Na sua opinião, trata-se de um regime manicomial, como dito no dossiê? Entre os muitos equívocos desse documento, essa comparação com regime manicomial, chamando ABA de uma "forma moderna" desse regime, é a mais grave. É uma comparação completamente descabida, manipuladora e desrespeitosa, na minha opinião. É justo uma ciência que tem contribuído de forma séria para a melhoria da qualidade de vida e para a promoção do desenvolvimento da autonomia de muitos indivíduos e suas famílias ser acusada de, por princípio, violar direitos humanos básicos? É um desrespeito com o movimento da luta antimanicomial, por banalizar uma luta tão cara à psicologia como um todo, é desrespeitoso com as famílias que lutam para garantir direito ao tratamento de qualidade no Brasil, tão pouco acessível ainda, é desrespeitoso com os pesquisadores e profissionais que trabalham com ABA.
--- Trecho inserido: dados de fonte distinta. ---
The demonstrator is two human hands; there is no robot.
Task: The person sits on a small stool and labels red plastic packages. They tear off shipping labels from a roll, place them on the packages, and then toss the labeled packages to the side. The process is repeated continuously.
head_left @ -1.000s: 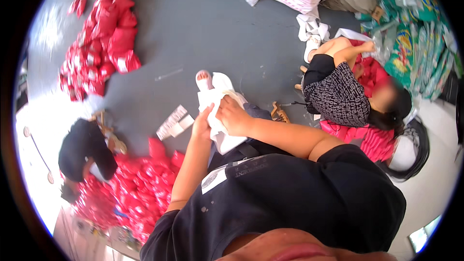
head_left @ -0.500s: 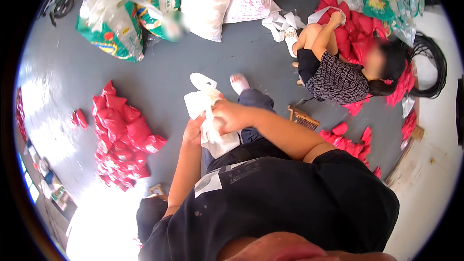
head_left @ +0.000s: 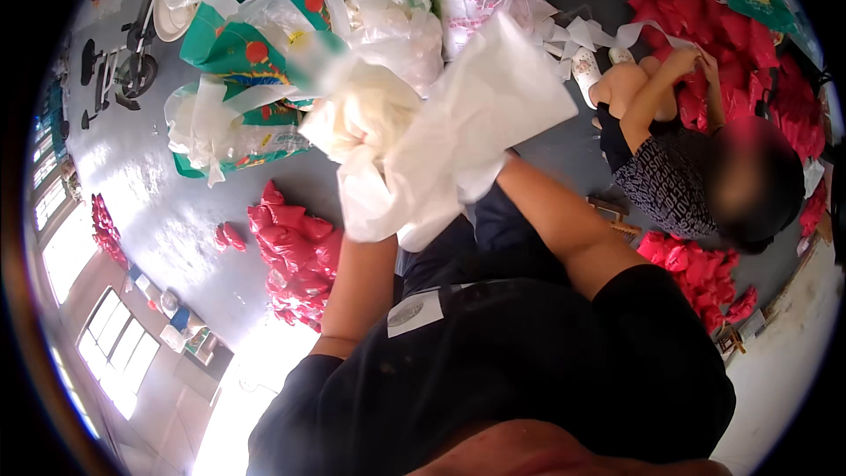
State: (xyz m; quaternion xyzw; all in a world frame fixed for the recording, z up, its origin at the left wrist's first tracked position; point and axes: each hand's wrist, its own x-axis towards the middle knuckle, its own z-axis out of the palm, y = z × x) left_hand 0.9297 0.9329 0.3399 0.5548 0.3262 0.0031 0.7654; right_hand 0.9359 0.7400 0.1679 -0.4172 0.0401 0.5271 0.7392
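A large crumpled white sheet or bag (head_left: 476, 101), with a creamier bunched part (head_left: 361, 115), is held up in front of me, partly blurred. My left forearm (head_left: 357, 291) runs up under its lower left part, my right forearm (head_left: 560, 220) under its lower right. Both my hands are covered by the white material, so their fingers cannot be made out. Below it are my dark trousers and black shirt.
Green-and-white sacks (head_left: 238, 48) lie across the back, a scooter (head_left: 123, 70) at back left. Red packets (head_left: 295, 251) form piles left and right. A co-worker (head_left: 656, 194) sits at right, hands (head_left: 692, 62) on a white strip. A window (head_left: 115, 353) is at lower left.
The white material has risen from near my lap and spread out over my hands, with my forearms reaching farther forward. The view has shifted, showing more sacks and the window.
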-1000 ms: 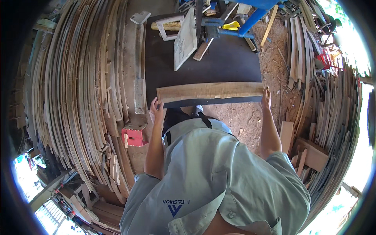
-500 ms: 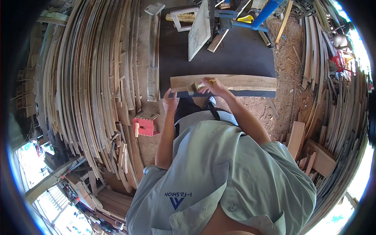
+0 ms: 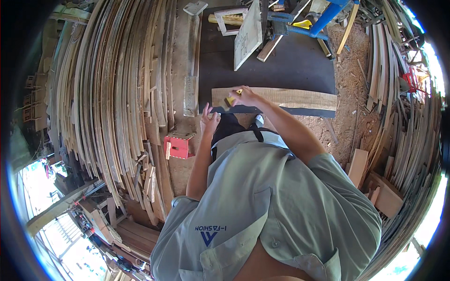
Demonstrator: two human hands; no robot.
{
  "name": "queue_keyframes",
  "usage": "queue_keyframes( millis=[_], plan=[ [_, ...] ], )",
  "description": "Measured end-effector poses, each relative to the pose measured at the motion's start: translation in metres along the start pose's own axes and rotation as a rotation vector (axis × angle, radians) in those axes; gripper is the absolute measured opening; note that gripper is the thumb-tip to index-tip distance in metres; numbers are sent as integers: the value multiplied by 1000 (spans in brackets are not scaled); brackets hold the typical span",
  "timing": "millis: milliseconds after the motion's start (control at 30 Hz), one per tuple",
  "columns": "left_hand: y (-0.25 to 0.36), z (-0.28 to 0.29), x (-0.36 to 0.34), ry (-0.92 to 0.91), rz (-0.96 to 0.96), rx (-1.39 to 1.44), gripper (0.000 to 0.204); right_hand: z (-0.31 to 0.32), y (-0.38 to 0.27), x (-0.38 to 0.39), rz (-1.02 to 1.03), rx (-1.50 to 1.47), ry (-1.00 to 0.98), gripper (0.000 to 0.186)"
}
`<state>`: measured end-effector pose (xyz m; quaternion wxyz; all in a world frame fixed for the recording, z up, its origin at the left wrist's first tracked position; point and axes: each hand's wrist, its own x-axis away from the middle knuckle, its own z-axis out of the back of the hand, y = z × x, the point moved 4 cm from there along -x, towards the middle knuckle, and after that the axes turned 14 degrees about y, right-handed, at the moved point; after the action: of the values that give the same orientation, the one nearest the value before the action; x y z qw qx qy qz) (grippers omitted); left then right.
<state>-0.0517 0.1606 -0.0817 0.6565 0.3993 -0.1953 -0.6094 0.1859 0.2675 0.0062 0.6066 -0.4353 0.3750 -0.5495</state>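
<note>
A paintbrush (image 3: 229,100) with a yellow handle is gripped in my right hand (image 3: 245,97), its bristles pointing down and left at the near side of a long light-brown board (image 3: 290,98). Whether the bristles touch the wood is hard to tell. The board lies flat along the near edge of a dark table (image 3: 267,75). Beside the board's left end, at the table's near edge, my left hand (image 3: 209,121) is raised with its fingers apart and nothing visible in them.
A pale panel (image 3: 248,37), a small white frame (image 3: 227,25) and a blue clamp-like metal frame (image 3: 323,21) stand at the table's far side. Long wood strips (image 3: 117,93) are stacked at left, more (image 3: 408,154) at right. A red stool (image 3: 179,146) sits on the floor.
The whole view has shifted slightly. My right hand has moved the brush leftward along the board towards its left end. My left hand has stayed near that end, its fingers now more spread.
</note>
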Motion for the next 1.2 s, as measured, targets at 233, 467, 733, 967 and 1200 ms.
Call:
queue_keyframes(
  millis=[233, 467, 733, 967, 1200],
  plan=[
    [5, -7, -11, -28, 597, 369, 58, -19, -8, 0, -340, -236, -297, 25],
    [-6, -5, -8, -17, 471, 289, 54, -11, -6, -5, -47, 17, 103, 29],
    [39, 12, -4, -64, 681, 389, 52, -15, -8, 8, -64, -106, 158, 30],
    [47, 15, 1, -93, 584, 340, 46, -4, 4, 25, -138, -45, 166, 34],
    [50, 6, -28, 24, -50, -36, 39, 0, -12, 40, -170, 92, 185, 30]
  ],
)
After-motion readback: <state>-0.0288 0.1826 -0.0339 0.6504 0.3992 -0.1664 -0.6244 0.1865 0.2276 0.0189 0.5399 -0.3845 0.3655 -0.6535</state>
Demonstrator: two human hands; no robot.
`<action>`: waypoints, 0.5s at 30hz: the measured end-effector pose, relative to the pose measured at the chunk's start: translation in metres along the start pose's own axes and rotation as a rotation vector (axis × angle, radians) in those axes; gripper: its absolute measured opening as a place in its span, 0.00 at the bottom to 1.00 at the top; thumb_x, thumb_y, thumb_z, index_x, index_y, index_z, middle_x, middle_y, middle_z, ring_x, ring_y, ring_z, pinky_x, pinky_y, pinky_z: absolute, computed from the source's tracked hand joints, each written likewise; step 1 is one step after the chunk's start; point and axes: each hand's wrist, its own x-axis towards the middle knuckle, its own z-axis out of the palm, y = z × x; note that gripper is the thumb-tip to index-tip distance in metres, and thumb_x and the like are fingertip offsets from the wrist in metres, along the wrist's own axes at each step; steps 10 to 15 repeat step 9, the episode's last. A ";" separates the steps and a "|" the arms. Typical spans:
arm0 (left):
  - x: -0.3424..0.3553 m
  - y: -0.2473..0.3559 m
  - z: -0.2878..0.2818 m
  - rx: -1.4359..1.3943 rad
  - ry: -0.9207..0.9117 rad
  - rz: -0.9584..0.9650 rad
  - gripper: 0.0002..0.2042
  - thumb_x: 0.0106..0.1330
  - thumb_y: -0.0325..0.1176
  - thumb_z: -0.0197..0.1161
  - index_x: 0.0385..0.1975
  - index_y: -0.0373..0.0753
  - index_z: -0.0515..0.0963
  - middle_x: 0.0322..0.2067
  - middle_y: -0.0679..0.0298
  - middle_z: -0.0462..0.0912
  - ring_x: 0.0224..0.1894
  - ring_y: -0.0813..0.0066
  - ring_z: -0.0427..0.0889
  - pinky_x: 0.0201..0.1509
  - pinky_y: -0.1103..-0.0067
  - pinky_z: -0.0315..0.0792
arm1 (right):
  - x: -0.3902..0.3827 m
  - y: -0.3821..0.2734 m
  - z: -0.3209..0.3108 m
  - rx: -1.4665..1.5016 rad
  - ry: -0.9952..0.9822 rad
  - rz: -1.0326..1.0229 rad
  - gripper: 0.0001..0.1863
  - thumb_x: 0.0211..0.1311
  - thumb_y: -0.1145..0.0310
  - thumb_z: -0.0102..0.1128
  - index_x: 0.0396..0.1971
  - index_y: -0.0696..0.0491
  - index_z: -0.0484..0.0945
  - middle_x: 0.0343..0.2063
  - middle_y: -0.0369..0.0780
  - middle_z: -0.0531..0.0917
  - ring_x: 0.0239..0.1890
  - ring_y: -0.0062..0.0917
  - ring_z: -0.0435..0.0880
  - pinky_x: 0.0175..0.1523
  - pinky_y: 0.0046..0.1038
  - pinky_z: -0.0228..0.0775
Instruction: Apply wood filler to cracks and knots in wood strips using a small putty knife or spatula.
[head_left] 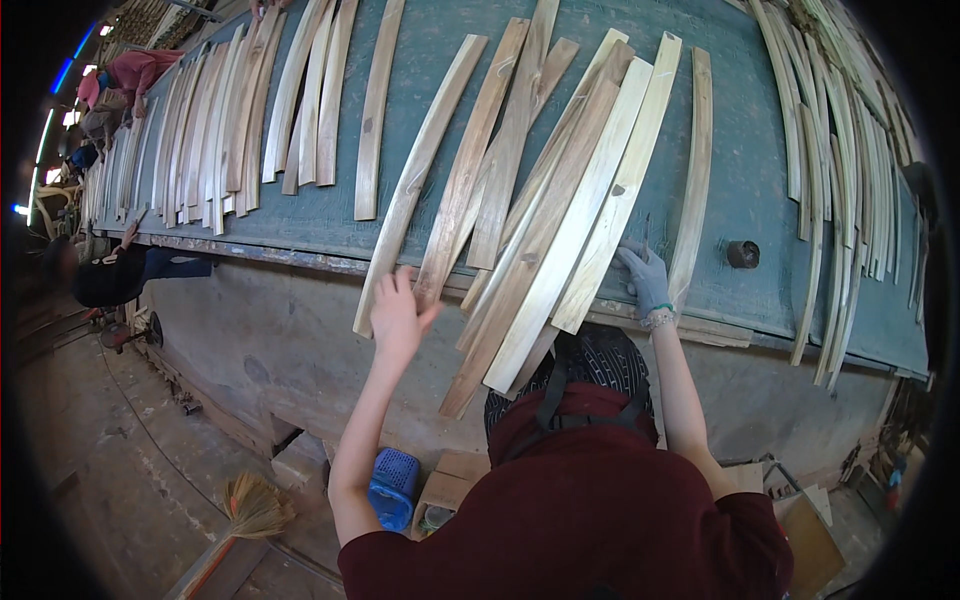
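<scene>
Several pale and brown wooden strips lie fanned across the blue-green table in front of me. My left hand [398, 315] is bare, its fingers apart, at the near ends of a light strip [420, 190] and a browner strip [475, 155]; whether it presses on them I cannot tell. My right hand [643, 278] wears a grey glove and is closed around a thin, dark, pencil-like tool [648, 228] pointing away from me. It rests between a pale strip with a dark knot [620, 190] and a single strip [693, 170]. A brown strip [530, 250] overhangs the table edge.
The long table [310, 225] carries more strips [220, 130] at left and a pile [830, 180] at right. A small dark cup [742, 254] stands right of my hand. Other people [120, 270] work at far left. Below are a blue basket [395, 475] and a broom [255, 505].
</scene>
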 end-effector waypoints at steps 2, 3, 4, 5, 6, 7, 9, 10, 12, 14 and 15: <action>-0.005 0.002 0.007 0.031 -0.135 -0.064 0.33 0.45 0.33 0.67 0.53 0.37 0.59 0.36 0.53 0.74 0.32 0.58 0.76 0.34 0.70 0.72 | -0.002 0.000 0.003 0.011 -0.003 0.008 0.18 0.54 0.64 0.57 0.42 0.59 0.74 0.25 0.37 0.81 0.15 0.10 0.69 0.14 0.12 0.53; -0.003 0.002 0.009 0.054 -0.271 -0.116 0.35 0.45 0.34 0.67 0.54 0.37 0.57 0.33 0.53 0.75 0.28 0.57 0.77 0.32 0.70 0.72 | -0.002 -0.001 0.003 0.020 0.007 0.016 0.18 0.54 0.64 0.57 0.42 0.58 0.74 0.25 0.37 0.80 0.14 0.10 0.68 0.14 0.11 0.53; -0.003 -0.001 0.007 0.004 -0.314 -0.133 0.34 0.47 0.31 0.66 0.56 0.36 0.57 0.31 0.57 0.75 0.29 0.63 0.77 0.33 0.73 0.73 | -0.002 -0.002 0.003 0.022 0.011 0.013 0.18 0.54 0.64 0.57 0.42 0.58 0.74 0.25 0.37 0.80 0.14 0.10 0.68 0.14 0.11 0.53; -0.003 -0.009 0.002 0.004 -0.311 -0.129 0.34 0.47 0.31 0.66 0.56 0.36 0.57 0.31 0.57 0.75 0.29 0.63 0.77 0.33 0.73 0.73 | -0.003 -0.003 0.005 0.031 0.012 0.017 0.18 0.54 0.64 0.57 0.42 0.58 0.74 0.25 0.37 0.80 0.14 0.10 0.69 0.14 0.11 0.53; -0.003 -0.018 -0.005 -0.467 -0.478 -0.172 0.32 0.49 0.29 0.64 0.56 0.36 0.58 0.32 0.59 0.75 0.30 0.67 0.77 0.35 0.75 0.73 | -0.003 -0.003 0.005 0.040 0.013 0.022 0.18 0.54 0.64 0.57 0.43 0.58 0.74 0.24 0.37 0.80 0.15 0.10 0.69 0.14 0.11 0.53; -0.003 -0.023 -0.009 -0.942 -0.635 -0.212 0.31 0.51 0.28 0.62 0.56 0.35 0.58 0.32 0.61 0.75 0.30 0.71 0.77 0.37 0.76 0.73 | -0.003 -0.003 0.004 0.043 0.017 0.021 0.18 0.54 0.64 0.57 0.43 0.58 0.74 0.24 0.37 0.80 0.15 0.10 0.69 0.14 0.11 0.53; -0.006 -0.018 -0.020 -1.469 -0.826 -0.217 0.26 0.53 0.26 0.57 0.55 0.37 0.60 0.32 0.61 0.74 0.35 0.73 0.77 0.45 0.74 0.72 | -0.004 -0.004 0.004 0.047 0.011 0.036 0.19 0.54 0.64 0.57 0.44 0.58 0.74 0.26 0.38 0.80 0.16 0.09 0.70 0.14 0.12 0.54; -0.006 -0.018 -0.020 -1.469 -0.826 -0.217 0.26 0.53 0.26 0.57 0.55 0.37 0.60 0.32 0.61 0.74 0.35 0.73 0.77 0.45 0.74 0.72 | -0.004 -0.004 0.004 0.047 0.011 0.036 0.19 0.54 0.64 0.57 0.44 0.58 0.74 0.26 0.38 0.80 0.16 0.09 0.70 0.14 0.12 0.54; -0.006 -0.018 -0.020 -1.469 -0.826 -0.217 0.26 0.53 0.26 0.57 0.55 0.37 0.60 0.32 0.61 0.74 0.35 0.73 0.77 0.45 0.74 0.72 | -0.004 -0.004 0.004 0.047 0.011 0.036 0.19 0.54 0.64 0.57 0.44 0.58 0.74 0.26 0.38 0.80 0.16 0.09 0.70 0.14 0.12 0.54; -0.006 -0.018 -0.020 -1.469 -0.826 -0.217 0.26 0.53 0.26 0.57 0.55 0.37 0.60 0.32 0.61 0.74 0.35 0.73 0.77 0.45 0.74 0.72 | -0.004 -0.004 0.004 0.047 0.011 0.036 0.19 0.54 0.64 0.57 0.44 0.58 0.74 0.26 0.38 0.80 0.16 0.09 0.70 0.14 0.12 0.54; -0.006 -0.018 -0.020 -1.469 -0.826 -0.217 0.26 0.53 0.26 0.57 0.55 0.37 0.60 0.32 0.61 0.74 0.35 0.73 0.77 0.45 0.74 0.72 | -0.004 -0.004 0.004 0.047 0.011 0.036 0.19 0.54 0.64 0.57 0.44 0.58 0.74 0.26 0.38 0.80 0.16 0.09 0.70 0.14 0.12 0.54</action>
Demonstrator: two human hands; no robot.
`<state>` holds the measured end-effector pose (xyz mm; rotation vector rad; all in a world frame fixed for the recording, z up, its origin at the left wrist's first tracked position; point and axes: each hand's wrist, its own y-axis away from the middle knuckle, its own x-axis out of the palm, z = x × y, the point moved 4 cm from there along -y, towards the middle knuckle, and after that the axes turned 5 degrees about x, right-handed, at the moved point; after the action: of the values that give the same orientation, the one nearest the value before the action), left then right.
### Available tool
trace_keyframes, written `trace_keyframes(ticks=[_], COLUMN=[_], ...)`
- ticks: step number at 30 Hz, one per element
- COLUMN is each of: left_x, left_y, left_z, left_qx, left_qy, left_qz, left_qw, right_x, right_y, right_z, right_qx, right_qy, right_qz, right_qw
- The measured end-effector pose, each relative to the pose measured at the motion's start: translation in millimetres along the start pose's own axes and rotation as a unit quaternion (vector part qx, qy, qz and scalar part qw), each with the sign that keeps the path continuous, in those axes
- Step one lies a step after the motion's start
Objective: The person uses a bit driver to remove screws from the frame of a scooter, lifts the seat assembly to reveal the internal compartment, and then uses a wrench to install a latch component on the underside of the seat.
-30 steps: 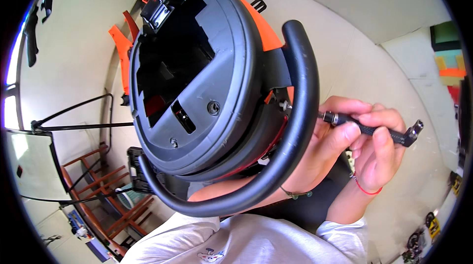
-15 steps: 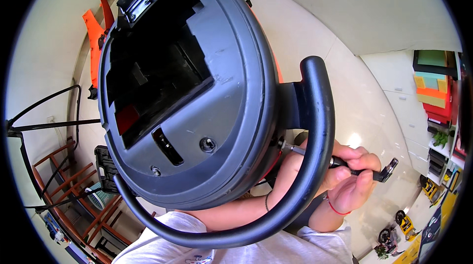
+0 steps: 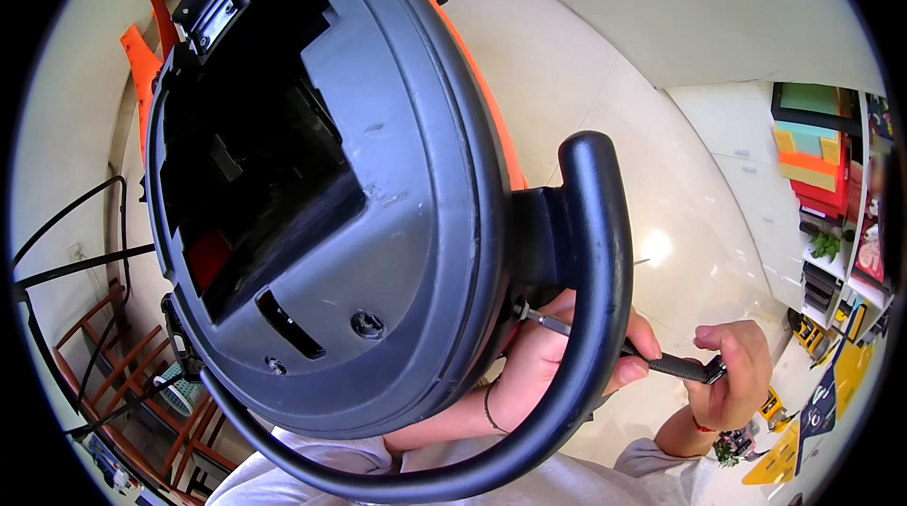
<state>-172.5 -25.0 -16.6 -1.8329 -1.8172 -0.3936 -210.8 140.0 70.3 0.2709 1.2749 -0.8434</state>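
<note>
A long socket wrench (image 3: pixel 675 367), with a metal shaft and a black textured handle, points at a bolt on the side of a big dark grey plastic housing (image 3: pixel 406 156). My left hand (image 3: pixel 539 355) reaches below the housing and behind its curved black bar (image 3: pixel 605 251); thumb and finger pinch the handle near the shaft. At the outer end of the handle, my right hand (image 3: pixel 742 364) curls its fingers round the metal head. The bar hides the middle of the wrench and part of my left hand.
The housing has a large dark opening (image 3: pixel 265 175) and an orange edge (image 3: pixel 491 119). Wooden chairs (image 3: pixel 123 364) and a black metal frame (image 3: pixel 85 270) stand left. White shelving (image 3: pixel 850 251) with colourful boxes lines the right. Small yellow model vehicles (image 3: pixel 812 336) stand nearby.
The housing has shifted left and slightly down in view. My right hand has moved right, farther from my left, and the wrench handle now slants downward at its outer end.
</note>
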Motion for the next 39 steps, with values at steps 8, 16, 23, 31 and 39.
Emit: trace_keyframes(ticks=[8, 16, 23, 31, 39], left_x=[1.1, 21.2, 20.1, 11.6, 16.4], left_y=[2.0, 14.3, 12.6, 12.0, 10.4], left_z=[2.5, 27.2, 19.4, 15.8, 12.4], left_qx=[0.041, -0.022, 0.004, 0.014, -0.017], left_qy=[0.118, 0.216, 0.172, 0.174, 0.184], left_qz=[0.001, -0.032, -0.057, -0.025, -0.021], left_qw=[0.992, 0.976, 0.983, 0.984, 0.983], right_x=[1.0, 23.3, -0.8, -8.4, 9.3], right_y=[-10.9, 20.9, 2.0, -20.7, -11.0], right_z=[14.8, 9.9, 19.8, 30.9, 19.1], right_qx=[0.034, 0.444, -0.025, 0.002, 0.346], right_qy=[-0.148, -0.508, -0.026, -0.103, -0.403], right_qz=[0.199, 0.211, 0.115, 0.121, 0.148], right_qw=[0.968, 0.707, 0.993, 0.987, 0.834])
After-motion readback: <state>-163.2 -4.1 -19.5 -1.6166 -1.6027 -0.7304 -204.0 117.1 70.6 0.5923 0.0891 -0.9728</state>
Como garantir uma atuação ética dos profissionais? O que garante isso é a formação. É evidente, como para qualquer área de atuação, que precisamos de critérios para atuação profissional. O que as políticas públicas precisam é criar mecanismos para avaliar e fiscalizar a proliferação de cursos de final de semana que, na verdade, são verdadeiros caça níqueis. Temos que lutar para que o Brasil regule a formação adequada de terapeutas, e para que os planos de saúde e o SUS trabalhem com a perspectiva de terem profissionais bem formados e que comprovadamente tenham o conhecimento técnico exigido pela ABA. O autismo hoje infelizmente tornou-se um "nicho" de mercado, o que abre espaço para uma quantidade enorme de pessoas sem formação e para o oferecimento de formações insuficientes e ruins mesmo, que só buscam mercado. Quem deve regular a qualidade dos serviços prestados é a legislação, mas isso não tem nada a ver com a generalização feita de que ABA seria sinônimo de serviços inadequados e que violam direitos. Essa associação que o documento tenta fazer é que está completamente enviesada e leva a população leiga a formar falsas crenças. Leva as pessoas a associarem ABA a intervenções danosas. Quando intervenções danosas e criminosas, em qualquer área, devem ser reguladas e devidamente fiscalizadas. Além disso, eu acredito muito nas nossas universidades, na pesquisa, no ensino, na extensão que produzimos e no compromisso ético e social das universidades públicas brasileiras. Isso precisa ser reconhecido pelo governo, é investimento público. Na hora de pensar em políticas públicas, por que não usar o caminho óbvio do conhecimento que é produzido nas nossas universidades, junto, claro das demandas da sociedade que é "investidora" também do que a universidade produz?